Thursday, 20 January 2022

Quill scenario: So You Want to Join A Doomsday Cult?

 


Profile: 

You are a member of a sinister cult hell-bent on ending the world, but it's a real struggle to find new recruits. You've been trusted with creating a new pamphlet all about your, erm, religion in an effort to win new people to the cause. Also, there's something in the pit. Probably not worth going near that.


Rules of Correspondence:

Begin with 5 Lucidity. You may spend a Lucidity to automatically pass a test. At the end of your letter roll a die. If the score is below your current Lucidity, you are fine.

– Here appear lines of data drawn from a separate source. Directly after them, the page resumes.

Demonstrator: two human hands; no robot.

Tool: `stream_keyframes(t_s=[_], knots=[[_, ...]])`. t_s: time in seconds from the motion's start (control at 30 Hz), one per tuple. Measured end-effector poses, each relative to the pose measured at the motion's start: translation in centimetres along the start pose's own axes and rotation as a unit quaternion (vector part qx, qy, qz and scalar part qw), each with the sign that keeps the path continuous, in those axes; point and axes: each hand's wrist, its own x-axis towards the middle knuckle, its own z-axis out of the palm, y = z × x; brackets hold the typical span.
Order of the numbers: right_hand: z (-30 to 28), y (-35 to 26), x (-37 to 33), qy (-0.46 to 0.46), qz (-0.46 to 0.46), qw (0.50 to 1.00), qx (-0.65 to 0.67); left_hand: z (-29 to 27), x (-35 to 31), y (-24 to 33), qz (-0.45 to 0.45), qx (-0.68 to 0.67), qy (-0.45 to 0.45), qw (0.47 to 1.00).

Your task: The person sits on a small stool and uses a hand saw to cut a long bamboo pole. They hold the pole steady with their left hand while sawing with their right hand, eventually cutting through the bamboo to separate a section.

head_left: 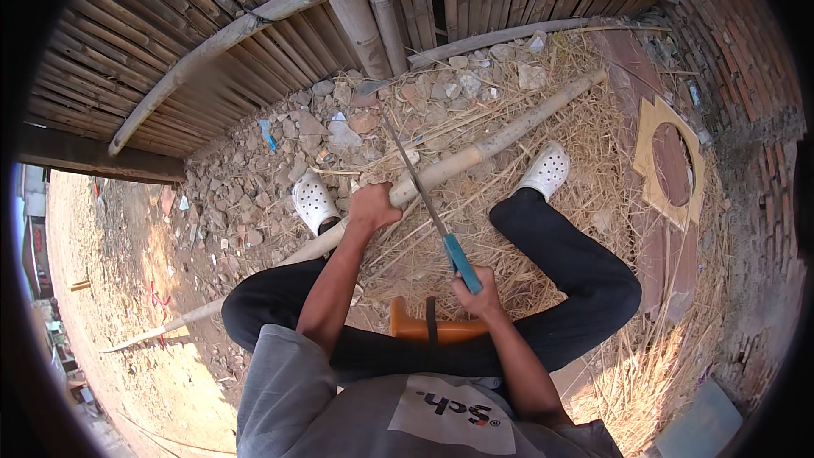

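Note:
A long pale bamboo pole lies slantwise in front of me, running from the lower left to the upper right. My left hand is wrapped round the pole near its middle. In my right hand is the teal handle of a handsaw. The saw's thin blade crosses the pole just right of my left hand, its tip pointing away from me. Whether the teeth have cut into the bamboo is too small to tell.
My feet in white clogs stand on either side of the pole's middle. An orange plastic seat shows between my legs. Rubble and straw cover the ground. A bamboo slat wall rises ahead, a brick wall at right.

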Motion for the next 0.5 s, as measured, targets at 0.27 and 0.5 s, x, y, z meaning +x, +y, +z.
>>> stream_keyframes(t_s=[0.27,0.5], knots=[[0.9,-1.8,-5.9,0.035,-0.108,0.992,-0.061,0.3,0.9,-1.5,-0.009,0.018,0.016,1.0],[2.1,-2.5,-1.3,0.025,-0.064,0.998,-0.008,-0.8,0.9,-1.7,-0.017,0.02,0.027,0.999]])
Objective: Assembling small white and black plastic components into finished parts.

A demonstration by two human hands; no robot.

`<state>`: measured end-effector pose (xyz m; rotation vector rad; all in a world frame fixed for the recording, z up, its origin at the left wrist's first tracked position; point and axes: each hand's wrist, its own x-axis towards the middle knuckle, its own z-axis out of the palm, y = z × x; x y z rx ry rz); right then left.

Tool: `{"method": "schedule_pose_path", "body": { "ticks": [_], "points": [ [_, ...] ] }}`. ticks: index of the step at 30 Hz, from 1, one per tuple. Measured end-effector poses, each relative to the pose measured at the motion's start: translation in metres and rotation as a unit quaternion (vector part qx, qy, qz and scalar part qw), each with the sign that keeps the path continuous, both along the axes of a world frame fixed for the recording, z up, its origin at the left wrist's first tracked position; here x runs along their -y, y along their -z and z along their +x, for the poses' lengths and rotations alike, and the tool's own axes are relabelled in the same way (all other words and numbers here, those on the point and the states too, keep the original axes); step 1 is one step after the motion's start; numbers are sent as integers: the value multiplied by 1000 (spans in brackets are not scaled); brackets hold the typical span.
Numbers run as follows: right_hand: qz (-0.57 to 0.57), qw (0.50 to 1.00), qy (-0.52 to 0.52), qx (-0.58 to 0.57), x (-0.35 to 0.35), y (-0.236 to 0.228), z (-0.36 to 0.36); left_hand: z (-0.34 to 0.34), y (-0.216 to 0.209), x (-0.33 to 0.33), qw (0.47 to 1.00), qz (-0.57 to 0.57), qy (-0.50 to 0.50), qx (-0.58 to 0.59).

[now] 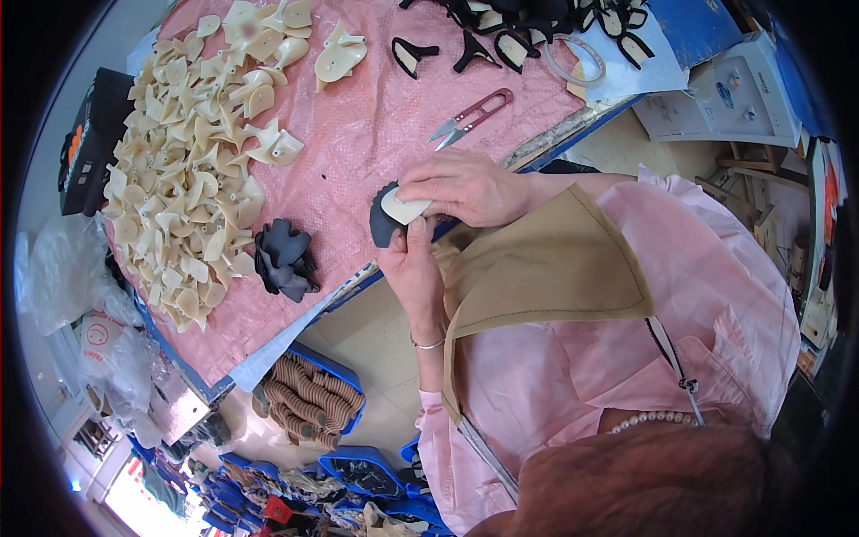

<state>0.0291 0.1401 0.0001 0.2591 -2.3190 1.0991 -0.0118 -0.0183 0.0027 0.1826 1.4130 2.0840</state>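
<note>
Both my hands meet over the near edge of the pink-covered table. A cream moulded piece (404, 208), shaped like a shoe heel, lies against a dark grey fabric piece (385, 229) with a notched edge. My left hand (415, 259), with a bracelet at the wrist, grips the fabric and the moulded piece from below, thumb upward. From above, my right hand (470, 188) is closed on the moulded piece, its fingers lying over the cream surface. The lower side of both pieces is hidden by my fingers. To the left sits a small stack of dark grey fabric pieces (286, 259).
A big heap of cream moulded pieces (192, 179) covers the table's left side. Red-handled thread snips (474, 116) lie beyond my right hand. Black-trimmed pieces (514, 51) and a tape roll (574, 61) are at the far edge. Blue crates (358, 470) stand on the floor.
</note>
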Motion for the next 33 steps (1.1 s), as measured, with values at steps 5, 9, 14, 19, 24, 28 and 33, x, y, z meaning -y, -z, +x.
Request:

If it's above, reduce your final points by 3. 


Create your character:

Throw together a character with Penmanship, Heart and Language. Assign the scores 1, 2 and 3. Alternatively, use the character options from Shadow & Ink. 


Ink Pot:

Glorious revival/ Painful death

Fun games/ Terrifying ordeals

Robes/ Bathrobes

Guest/ Sacrifice

Divine nectar/ Weak tea

Benevolent/ Clearly Evil

Enjoy/ Loathe

Tentacles/ Tentacles

Transformation/ Brainwashing

Chambers of the Holy House/ Ned's Cellar



Consequences:

Less than 5 points

This could be your greatest achievement to date, the finest writing ever put to paper. So why on earth have you been summoned to the Chamber? Probably to get some sort of accolade for cult marketing. It soon becomes apparent by the leagues of guard escorts that this may not be an entirely positive meeting. Ah, the Glorious Leader, they will put all this right. Wait, is that a knife? Oh, oh no. Into the pit you go. 


5-7 points

This may not have been your greatest work. Over the next month the cult gets a trickle of new recruits but, let's face it, they're not top-of-the-line. They just stand there at meetings, half-cut from the day session at the pub. Even the pit creature doesn't want to touch them and that thing's made of tangible regret. They come and go as easy sacrifices, but nothing more. Back to the drawing board. 


8-10 points

Sometimes you impress even yourself. A week after your fine pamphlet hits the dark corners of the city you get a flood of new recruits. Young, old, rich, poor - the whole works. Poor schmucks. The Glorious Leader is pleased as punch, so pleased that at the next cult luncheon you get a special name drop. Over time the cult grows and grows. Soon it will be time...


11+ points

Ah, so maybe you did TOO good a job. You find yourself elbow deep in recruits - a city block's worth in a few days. That thing in the pit is happy as Larry but the Glorious Leader looks perturbed. They speak to you in hushed tones (they've never spoken to you alone - this is big). Turns out that this unprecedented influx of new sacrifices has actually sped up the end of days by, oh, 500 years (accounting for leap years). That brings the end of the world to...2pm today. The Glorious Leader is sobbing, the thing in the pit is writhing. You back away and run out into the street as the clouds collapse.